MDS Block 2

MDS Block 2

My experience and thoughts on block 2 of MDS at UBC. The courses were: DSCI 512, DSCI 523, DSCI 531, and DSCI 552.

Introduction to Block 2

I want to break down my thoughts for this block course by course because I have a lot to say, and it doesn’t neatly cut across topics, not to mention, my experiences with courses in this block were quite different. First, a few general thoughts before I dive in. I got the most out of courses that I invested myself in, plain and simple. While that seems like a common trope, it really holds true in data wrangling, and algorithms & data structures where the degree of difficulty is quite high in the content, and the lecturer is forced to feed you complex material quickly given the time constraints. The content in a couple courses was quite difficult, and I found myself scrambling two of the four weeks to get my labs in despite putting a ton of effort into my labs. Learning these skills and forms of thinking requires considerable persistence, and for that reason I was ok with barely finishing. This material is supposed to be difficult! That’s the point! So with that expressed let me talk about each class.

Algorithms and Data Structures (DSCI-512: Patrice Belleville)

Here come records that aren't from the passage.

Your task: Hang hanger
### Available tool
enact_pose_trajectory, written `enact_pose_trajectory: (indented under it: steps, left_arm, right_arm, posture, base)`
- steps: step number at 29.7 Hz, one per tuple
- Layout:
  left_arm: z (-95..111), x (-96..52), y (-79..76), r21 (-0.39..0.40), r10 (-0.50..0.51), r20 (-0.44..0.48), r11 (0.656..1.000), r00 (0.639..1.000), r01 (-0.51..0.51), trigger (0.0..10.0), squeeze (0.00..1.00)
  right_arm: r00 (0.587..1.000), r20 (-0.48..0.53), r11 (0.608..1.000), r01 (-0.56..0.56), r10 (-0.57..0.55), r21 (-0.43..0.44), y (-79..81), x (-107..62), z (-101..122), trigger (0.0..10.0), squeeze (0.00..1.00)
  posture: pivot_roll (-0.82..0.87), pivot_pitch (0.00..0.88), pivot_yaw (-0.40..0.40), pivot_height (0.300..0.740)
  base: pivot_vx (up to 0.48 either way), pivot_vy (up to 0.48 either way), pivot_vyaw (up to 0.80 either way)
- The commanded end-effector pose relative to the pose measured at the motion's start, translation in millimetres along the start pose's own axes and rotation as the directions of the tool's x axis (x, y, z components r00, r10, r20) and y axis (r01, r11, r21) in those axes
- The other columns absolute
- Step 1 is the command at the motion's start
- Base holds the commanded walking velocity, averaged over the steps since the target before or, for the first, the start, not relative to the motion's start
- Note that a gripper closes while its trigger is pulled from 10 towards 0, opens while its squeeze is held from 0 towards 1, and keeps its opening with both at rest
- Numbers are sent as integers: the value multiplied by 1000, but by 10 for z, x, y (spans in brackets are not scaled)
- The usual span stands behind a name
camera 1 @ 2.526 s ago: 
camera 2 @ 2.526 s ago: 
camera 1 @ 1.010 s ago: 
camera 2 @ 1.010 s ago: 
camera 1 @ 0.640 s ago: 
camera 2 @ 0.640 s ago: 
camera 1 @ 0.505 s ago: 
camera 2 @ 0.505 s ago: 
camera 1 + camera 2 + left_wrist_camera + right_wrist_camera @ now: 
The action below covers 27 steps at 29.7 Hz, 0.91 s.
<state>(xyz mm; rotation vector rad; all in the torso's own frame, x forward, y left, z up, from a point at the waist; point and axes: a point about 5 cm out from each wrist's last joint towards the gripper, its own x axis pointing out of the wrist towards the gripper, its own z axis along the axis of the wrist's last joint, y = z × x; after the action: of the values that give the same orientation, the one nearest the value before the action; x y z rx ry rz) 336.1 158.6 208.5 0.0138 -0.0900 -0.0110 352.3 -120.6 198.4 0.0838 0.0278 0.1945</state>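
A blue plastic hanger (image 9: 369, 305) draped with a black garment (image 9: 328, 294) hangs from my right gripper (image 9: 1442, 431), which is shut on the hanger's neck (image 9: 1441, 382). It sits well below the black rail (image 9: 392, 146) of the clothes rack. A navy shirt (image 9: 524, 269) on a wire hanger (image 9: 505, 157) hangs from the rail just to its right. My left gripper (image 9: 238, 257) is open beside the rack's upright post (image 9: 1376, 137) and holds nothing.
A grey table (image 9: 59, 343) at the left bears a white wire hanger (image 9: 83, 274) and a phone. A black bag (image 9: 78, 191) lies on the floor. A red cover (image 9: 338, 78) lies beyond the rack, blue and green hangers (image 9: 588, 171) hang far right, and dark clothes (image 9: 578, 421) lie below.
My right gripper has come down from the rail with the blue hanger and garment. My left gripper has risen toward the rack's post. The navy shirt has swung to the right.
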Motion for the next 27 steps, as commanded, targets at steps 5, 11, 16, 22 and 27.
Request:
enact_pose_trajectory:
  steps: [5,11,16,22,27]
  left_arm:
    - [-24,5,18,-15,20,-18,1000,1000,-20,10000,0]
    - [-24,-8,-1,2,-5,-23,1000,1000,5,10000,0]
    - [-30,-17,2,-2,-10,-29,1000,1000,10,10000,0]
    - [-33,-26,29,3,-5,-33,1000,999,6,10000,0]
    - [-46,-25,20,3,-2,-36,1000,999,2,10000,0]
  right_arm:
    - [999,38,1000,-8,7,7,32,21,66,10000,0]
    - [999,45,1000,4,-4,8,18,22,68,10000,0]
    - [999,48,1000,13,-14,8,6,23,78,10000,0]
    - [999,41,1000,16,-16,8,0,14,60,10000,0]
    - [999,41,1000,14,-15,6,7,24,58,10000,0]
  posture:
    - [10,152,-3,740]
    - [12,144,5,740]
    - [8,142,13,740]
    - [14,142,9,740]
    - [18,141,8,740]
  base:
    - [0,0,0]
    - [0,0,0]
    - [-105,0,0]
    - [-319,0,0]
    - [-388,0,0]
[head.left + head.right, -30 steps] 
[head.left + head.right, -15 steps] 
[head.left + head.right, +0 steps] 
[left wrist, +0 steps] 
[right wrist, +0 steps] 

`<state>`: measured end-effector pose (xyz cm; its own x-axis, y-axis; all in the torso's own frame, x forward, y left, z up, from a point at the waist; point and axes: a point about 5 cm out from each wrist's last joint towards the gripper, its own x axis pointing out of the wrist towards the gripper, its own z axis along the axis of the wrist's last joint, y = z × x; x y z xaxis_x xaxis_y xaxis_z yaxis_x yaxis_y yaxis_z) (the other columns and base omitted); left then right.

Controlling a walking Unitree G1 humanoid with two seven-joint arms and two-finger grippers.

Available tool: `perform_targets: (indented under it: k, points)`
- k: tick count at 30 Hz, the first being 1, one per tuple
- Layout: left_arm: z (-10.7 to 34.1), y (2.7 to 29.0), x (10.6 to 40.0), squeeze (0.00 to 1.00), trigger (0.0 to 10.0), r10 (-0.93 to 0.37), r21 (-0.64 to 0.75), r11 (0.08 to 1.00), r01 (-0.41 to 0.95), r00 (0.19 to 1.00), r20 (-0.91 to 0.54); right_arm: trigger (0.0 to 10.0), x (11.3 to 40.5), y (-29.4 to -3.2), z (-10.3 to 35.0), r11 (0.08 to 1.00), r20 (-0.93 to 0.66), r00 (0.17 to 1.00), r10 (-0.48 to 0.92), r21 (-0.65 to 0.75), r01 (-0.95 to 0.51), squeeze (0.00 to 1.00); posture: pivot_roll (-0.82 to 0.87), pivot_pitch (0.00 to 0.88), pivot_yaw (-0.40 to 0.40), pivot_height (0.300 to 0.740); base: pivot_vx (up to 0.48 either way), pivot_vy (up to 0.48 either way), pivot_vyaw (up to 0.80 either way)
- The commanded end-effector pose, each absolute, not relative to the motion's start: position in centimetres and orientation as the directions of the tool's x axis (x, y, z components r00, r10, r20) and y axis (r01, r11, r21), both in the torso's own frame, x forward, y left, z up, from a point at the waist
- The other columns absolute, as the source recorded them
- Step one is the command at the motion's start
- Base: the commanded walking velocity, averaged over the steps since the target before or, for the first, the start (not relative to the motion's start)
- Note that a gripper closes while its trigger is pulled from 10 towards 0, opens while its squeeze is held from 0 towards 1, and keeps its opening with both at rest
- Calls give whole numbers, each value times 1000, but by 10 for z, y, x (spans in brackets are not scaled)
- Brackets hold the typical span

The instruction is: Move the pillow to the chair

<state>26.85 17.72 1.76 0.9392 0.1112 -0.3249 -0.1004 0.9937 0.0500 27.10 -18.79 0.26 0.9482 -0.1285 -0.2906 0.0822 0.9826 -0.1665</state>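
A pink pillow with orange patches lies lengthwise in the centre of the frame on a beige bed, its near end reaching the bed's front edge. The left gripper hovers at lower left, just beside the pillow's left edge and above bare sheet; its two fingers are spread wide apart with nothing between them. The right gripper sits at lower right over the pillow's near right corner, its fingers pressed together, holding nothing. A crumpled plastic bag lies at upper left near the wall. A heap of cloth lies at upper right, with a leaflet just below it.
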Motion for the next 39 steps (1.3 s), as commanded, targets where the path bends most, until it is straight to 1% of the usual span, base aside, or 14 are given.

This was undoubtedly the most difficult course of the block, and the concepts were at times challenging to grasp. The reason they were hard to follow was primarily because of the speed of the curriculum where we would cover hash tables in 25% of one lecture, and touch on different forms of search trees for the rest of lecture before diving into a single lecture on various kinds of directed and undirected graphs. The material was complex but still digestible, and Patrice was a strong instructor, but the time constraints placed a significant burden on people’s learning where there was a tendency to learn to get through the course rather than learn to absorb the material of the course for future reference. When the material scales up significantly in difficulty, this was a common feeling in students and I certainly felt it at times as well. For perspective on the pace, undergraduates will spend an entire semester or two examining the full range of material we covered in a single month. This is not only a huge challenge for students, but also the instructor to curate the material and emphasize what is only crucial while discarding or grazing briefly on an area.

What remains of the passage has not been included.